Between now and Friday we are in a liminal moment: ‘between’. We remain there for four or five years. That, despite the Tavish’s hysterics and Iain’s wailing, may not be a bad thing.

Greens talk of ‘transition’ and it may be that the term can be expanded not just to mean a shift from a petro-chemical society of relentless consumerism but ‘transition’ to a state of self-determination, beyond the British State. This stateless nation, in transition from ‘Scotland’s oil’ to ‘Scotland’s wind and water’ may not seem a dynamic place to be. It’s turgid media, dullard leaders and conservative politics may seem to be dominated by a cheeky, too-chipper leader, the Smart Alec of popular press (the British establishment don’t like their Scots so cock-sure) – but the facade masks some bigger real shifts happening.

The Lib-Lab Suicide Pact
Much has been written about Labours hopeless tactics, to confront the whole campaign as a Labour versus Tory decision, when it was about who would form the next government of Scotland. Might this be the last time the Labour Party attempt this approach? It failed in 2007 and it failed five years later.

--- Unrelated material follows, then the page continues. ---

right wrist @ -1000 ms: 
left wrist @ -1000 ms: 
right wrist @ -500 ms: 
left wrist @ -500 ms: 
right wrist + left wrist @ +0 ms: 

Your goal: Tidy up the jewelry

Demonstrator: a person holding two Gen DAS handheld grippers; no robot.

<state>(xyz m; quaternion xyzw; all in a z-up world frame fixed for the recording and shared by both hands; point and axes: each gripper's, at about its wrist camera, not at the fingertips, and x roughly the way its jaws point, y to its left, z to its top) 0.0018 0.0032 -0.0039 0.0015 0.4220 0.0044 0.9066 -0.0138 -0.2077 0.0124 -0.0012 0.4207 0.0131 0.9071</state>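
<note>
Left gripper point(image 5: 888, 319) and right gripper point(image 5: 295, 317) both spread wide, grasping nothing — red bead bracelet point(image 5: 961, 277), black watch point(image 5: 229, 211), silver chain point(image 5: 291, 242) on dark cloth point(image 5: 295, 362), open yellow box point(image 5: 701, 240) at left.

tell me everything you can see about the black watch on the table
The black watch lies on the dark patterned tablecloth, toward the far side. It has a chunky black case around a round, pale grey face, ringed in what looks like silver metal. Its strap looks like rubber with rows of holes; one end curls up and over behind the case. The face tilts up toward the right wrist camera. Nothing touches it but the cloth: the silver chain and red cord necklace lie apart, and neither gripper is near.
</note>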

Then, suddenly, in a co-ordinated awakening the Liberals and Labour awoke and started ranting and raving about independence. But the idea seemed absurd. Hadn’t the previous campaign been all about how no-one was talking about independence, now it was the Nats obsession. Like the idea that Labour put jobs before everything – yet opposed a plan for apprenticeships – or were focused on violence – but opposed control of alcohol – it didn’t add up.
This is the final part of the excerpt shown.